C: Brad and I met while attending college at East
Carolina University in Greenville, N.C. ECU is known for its art
school, its redneck frat population, and its loose men and women.
Bifocal Media pretty much put ECU on the map in regards to the art
and loose men/women categories. The frat boys did the rest. Brad
studied film and production. I studied media production and graphic
design.
BW: Was the Actuality of Thought video a school
project?
C: Nope. We just wanted to make an artsy video with
all the band footage I had compiled from many of the shows I had
set up in town.
BW: Was the name Bifocal derived from your dual focus
on video and music?
C: That's what we like to tell people and I guess
it fits now. When we made the Actuality of Thought video
we never expected to become a record label. We chose the name Bifocal
Media because there was two of us. It wasn't until we saw the Ladderback
play that we decided to put out records.
BW: How did Bifocal evolve into a record label? How
separate are the label and Bifocal Films?
C: We started out with 100 copies of the actuality
of though video. We thought that might be all we would ever manufacture.
Lumberjack Distribution decided to send us some money to have more
made so we made another 300 of them. They sold them all pretty quickly.
At this point we didn't even have a bank account for Bifocal. We
were keeping the money in my underwear drawer wrapped in a stinky
pair of white briefs for safe keeping. When checks first started
coming in, we didn't know what to do with the money. We saw the
Ladderback play and decided that we should give all our money to
any band that can destroy us. This is how we became a record label
and this is the way it still works today.

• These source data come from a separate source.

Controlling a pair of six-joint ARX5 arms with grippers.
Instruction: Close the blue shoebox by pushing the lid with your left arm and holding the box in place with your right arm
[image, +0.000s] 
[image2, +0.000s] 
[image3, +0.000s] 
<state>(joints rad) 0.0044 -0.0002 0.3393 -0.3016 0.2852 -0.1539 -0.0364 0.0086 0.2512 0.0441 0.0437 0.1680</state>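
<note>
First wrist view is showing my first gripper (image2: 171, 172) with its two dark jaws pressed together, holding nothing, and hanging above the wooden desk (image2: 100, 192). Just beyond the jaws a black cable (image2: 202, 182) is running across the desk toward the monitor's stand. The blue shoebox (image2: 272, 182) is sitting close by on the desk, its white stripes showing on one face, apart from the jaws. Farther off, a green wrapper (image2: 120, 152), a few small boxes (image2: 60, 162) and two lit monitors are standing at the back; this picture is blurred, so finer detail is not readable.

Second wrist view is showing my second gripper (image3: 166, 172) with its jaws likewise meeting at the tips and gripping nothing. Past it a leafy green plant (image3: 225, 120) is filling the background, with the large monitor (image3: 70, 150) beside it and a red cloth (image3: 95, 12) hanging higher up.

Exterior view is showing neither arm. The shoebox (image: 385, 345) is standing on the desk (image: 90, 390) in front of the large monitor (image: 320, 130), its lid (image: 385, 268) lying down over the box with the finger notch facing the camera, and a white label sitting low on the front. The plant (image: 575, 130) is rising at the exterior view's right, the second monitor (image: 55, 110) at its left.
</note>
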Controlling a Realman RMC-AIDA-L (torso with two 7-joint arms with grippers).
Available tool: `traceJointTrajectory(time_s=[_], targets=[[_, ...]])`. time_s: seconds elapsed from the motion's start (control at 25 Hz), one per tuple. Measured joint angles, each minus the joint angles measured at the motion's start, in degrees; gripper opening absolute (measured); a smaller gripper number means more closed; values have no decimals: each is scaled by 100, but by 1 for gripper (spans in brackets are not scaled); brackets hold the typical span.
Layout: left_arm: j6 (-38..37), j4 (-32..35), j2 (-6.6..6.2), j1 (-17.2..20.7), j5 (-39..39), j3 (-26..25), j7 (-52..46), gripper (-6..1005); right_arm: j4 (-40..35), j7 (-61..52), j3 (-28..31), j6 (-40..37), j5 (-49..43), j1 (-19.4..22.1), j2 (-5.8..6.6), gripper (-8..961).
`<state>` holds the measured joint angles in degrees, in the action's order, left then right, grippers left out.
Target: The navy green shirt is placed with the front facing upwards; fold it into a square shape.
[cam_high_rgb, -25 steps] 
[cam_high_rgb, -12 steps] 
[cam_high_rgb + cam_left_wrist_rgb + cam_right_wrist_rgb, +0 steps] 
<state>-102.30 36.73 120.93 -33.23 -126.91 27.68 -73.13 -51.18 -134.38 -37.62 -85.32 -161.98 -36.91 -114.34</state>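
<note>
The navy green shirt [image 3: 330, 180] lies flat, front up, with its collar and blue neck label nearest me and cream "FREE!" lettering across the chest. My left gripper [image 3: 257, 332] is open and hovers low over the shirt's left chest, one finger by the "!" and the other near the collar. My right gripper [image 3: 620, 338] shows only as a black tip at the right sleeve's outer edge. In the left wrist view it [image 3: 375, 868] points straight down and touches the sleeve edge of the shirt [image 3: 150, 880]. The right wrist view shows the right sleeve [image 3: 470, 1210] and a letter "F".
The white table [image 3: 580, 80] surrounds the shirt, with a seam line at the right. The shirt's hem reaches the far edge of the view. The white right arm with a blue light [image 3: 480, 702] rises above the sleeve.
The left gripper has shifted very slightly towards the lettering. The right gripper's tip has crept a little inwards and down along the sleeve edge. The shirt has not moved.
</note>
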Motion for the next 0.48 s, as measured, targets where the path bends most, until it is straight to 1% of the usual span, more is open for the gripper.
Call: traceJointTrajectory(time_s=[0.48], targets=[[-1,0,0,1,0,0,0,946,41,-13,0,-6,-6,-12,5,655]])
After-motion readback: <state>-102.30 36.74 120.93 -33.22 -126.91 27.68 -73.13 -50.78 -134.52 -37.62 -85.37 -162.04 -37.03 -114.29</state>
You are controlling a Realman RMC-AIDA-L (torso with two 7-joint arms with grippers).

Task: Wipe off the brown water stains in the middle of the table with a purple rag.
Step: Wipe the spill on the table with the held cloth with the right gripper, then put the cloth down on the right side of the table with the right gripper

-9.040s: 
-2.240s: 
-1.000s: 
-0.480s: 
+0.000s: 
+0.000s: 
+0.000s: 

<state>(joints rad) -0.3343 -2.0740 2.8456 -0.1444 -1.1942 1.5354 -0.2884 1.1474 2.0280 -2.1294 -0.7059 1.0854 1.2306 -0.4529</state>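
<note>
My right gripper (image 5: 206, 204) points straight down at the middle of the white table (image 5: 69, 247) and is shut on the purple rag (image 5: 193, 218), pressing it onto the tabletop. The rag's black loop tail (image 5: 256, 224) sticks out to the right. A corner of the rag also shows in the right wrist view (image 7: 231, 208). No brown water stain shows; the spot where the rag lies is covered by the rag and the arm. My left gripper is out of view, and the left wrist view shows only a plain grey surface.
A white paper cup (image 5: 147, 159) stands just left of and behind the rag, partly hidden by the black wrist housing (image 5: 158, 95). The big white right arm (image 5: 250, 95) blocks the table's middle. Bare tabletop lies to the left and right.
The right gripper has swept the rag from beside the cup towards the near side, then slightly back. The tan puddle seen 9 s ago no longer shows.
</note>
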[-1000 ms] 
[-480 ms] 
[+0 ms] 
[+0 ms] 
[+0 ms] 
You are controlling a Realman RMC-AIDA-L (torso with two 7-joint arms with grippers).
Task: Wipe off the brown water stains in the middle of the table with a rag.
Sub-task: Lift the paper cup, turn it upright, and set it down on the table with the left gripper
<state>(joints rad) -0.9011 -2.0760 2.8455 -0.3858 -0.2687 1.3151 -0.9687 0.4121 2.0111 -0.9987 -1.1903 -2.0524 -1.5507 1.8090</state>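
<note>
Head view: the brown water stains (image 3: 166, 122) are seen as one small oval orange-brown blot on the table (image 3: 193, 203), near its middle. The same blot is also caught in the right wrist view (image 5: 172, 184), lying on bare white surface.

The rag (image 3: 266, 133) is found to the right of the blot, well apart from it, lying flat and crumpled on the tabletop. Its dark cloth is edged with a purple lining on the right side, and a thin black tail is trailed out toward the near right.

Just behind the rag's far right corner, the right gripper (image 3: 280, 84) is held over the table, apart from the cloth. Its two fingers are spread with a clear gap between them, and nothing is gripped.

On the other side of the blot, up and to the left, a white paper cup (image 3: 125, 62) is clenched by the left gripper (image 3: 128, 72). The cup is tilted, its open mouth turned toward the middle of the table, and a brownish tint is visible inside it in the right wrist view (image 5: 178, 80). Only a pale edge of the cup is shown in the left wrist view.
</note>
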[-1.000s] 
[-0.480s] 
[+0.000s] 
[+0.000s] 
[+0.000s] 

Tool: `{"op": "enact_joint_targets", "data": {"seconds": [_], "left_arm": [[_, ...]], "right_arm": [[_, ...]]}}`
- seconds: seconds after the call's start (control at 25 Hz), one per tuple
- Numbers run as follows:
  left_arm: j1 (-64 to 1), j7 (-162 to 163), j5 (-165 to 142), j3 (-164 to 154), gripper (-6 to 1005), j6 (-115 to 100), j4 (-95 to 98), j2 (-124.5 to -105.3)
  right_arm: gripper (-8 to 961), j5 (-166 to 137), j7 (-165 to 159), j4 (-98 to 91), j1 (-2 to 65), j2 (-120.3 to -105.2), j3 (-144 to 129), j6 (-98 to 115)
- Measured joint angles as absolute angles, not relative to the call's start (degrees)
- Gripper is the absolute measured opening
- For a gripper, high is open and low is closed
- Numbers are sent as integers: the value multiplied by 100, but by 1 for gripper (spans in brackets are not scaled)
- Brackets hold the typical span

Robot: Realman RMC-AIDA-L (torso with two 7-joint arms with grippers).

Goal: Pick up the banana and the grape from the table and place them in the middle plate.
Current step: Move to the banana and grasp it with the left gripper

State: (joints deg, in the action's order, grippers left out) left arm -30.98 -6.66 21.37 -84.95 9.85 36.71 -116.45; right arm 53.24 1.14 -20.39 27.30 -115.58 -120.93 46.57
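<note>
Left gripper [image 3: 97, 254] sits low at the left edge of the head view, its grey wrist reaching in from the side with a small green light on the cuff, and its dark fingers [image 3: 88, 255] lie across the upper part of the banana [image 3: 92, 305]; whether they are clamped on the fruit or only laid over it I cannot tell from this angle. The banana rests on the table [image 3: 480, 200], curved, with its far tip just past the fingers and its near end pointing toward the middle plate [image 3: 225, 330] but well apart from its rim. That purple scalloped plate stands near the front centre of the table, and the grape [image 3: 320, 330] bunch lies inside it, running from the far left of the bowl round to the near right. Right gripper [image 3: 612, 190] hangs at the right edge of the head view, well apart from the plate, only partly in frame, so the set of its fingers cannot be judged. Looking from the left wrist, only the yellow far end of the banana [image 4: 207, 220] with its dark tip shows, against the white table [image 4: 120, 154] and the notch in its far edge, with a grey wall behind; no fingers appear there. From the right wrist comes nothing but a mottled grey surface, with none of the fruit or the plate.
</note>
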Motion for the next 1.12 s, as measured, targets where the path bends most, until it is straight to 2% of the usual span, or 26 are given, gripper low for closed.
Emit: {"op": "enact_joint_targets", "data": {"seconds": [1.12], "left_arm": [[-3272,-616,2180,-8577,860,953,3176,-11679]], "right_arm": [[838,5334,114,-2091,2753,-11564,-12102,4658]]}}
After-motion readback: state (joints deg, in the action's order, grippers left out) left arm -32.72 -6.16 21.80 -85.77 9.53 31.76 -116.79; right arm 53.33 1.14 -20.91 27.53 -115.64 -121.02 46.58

Bifocal Pictures is a service company that we run
to pay the bills. After we put out a few videos, service jobs started
coming in for rock video work and such. Now we're doing lots of
DVD work and video work for enhanced CDs. All the money from the
service work goes into Bifocal Media and we still end up giving
all our money to bands while we live on credit cards and good looks.
Brad lives in L.A now so you can bet your ass that he's a looker.
Look for him in the Diesel jeans ad.No shit. he's all painted up,
running around naked in the desert.
BW: How did you come to work with the bands whose
music you've distributed?
C: Many of the bands we've put out records for were
in the early Bifocal Media videos. We saw them play and they blew
us....away. Needless to say, we really have to be moved by the band's
performance to pour so much time and money into getting their music
out to the world. We also have to get along with them and run them
through a secret induction trial involving our other company "Trisexual
Flms". Let's just say that there’s some rather incriminating
Serotonin and Ladderback erotica out there in underground video
stores. Just wait until you see what we made the Party of Helicopters
go through.
BW: Have you ever signed a band based on a demo, or
have you always been able to associate the visual experience of
seeing a band live to your decision whether or not to work with
them?
C: We didn't hear from Serotonin for two years after the Actuality
of Thought video came out. Then I get three songs from the Universal
Time Constant full-length in the mail with a "Will you
put out our record" letter. We put the record out because it
was amazing and we knew they were an amazing live band.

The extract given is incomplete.